* _The task_:
Count up the lines below that hold "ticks", then give that count by itself.

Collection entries
----

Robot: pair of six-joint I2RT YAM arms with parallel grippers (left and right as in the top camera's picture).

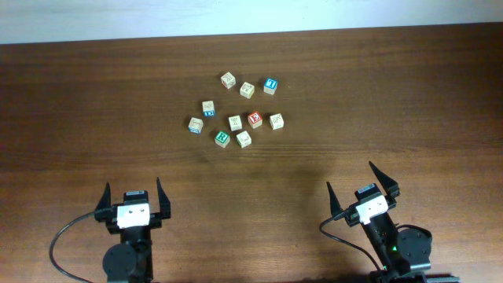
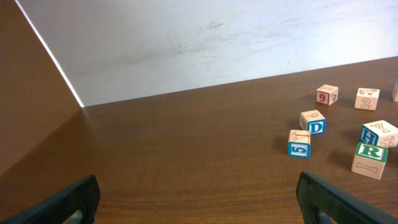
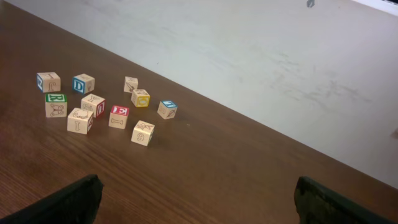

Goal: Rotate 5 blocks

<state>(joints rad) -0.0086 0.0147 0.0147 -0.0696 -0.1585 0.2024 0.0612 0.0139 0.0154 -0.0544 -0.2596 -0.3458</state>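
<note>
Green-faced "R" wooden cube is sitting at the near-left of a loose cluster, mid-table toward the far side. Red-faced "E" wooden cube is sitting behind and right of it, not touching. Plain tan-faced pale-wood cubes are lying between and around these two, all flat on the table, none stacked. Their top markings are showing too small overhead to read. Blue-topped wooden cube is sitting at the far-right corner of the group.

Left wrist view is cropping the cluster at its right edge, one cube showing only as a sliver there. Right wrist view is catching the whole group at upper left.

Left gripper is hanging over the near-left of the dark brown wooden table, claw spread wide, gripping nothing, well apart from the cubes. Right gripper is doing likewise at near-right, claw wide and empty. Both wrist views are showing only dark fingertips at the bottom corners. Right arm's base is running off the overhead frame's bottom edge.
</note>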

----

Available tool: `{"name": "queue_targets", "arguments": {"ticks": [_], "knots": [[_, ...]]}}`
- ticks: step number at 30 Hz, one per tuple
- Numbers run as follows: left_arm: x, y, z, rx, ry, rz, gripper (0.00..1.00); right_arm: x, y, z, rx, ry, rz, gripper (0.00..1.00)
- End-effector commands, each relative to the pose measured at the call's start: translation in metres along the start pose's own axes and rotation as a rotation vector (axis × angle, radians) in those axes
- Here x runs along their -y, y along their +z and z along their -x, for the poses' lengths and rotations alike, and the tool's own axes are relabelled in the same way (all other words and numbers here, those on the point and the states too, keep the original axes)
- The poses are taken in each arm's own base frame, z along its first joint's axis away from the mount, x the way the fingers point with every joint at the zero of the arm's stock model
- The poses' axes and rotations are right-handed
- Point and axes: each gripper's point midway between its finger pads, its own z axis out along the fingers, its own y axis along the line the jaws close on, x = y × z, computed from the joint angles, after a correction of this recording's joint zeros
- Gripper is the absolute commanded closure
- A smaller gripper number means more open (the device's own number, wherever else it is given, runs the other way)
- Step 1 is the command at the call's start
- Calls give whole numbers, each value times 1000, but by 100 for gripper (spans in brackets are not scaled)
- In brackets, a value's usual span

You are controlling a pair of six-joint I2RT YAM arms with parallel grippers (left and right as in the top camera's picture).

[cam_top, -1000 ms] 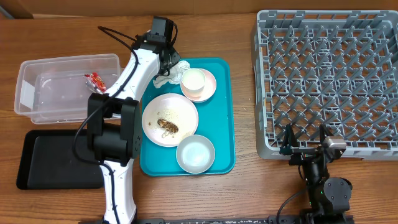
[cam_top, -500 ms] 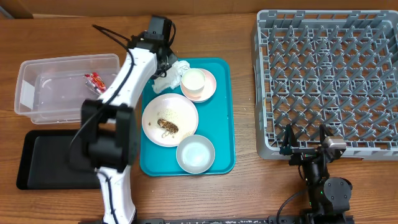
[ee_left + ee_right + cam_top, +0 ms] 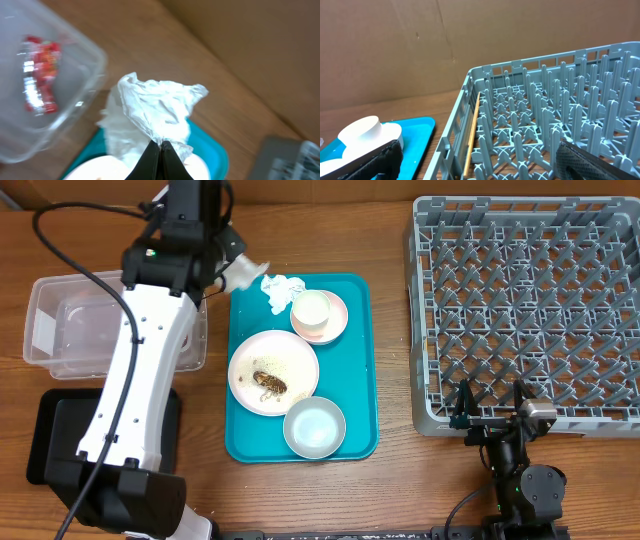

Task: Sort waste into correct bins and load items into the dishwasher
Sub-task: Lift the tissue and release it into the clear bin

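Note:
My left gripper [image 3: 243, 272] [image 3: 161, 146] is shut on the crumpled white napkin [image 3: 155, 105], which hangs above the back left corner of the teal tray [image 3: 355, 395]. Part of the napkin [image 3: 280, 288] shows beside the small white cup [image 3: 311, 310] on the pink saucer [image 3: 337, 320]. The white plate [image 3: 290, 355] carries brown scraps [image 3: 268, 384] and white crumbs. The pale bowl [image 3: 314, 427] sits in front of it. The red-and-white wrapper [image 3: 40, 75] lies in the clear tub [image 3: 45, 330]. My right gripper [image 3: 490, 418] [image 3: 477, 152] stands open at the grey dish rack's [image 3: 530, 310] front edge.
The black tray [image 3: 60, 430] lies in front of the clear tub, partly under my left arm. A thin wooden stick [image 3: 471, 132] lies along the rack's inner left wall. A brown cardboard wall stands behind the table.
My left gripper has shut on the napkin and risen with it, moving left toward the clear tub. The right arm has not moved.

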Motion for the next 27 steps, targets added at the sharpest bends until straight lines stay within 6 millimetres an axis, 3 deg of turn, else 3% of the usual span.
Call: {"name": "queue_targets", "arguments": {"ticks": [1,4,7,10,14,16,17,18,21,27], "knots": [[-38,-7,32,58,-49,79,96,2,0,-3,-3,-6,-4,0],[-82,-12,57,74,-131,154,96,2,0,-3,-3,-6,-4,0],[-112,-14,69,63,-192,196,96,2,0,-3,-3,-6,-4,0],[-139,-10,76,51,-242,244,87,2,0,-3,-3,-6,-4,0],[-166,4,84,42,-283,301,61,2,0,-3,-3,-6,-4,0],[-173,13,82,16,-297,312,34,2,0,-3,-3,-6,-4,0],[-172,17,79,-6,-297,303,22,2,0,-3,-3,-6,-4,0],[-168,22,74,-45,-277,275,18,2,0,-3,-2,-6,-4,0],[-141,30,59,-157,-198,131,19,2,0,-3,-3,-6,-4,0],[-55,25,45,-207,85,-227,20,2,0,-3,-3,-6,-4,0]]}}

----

* _Result of this task_:
3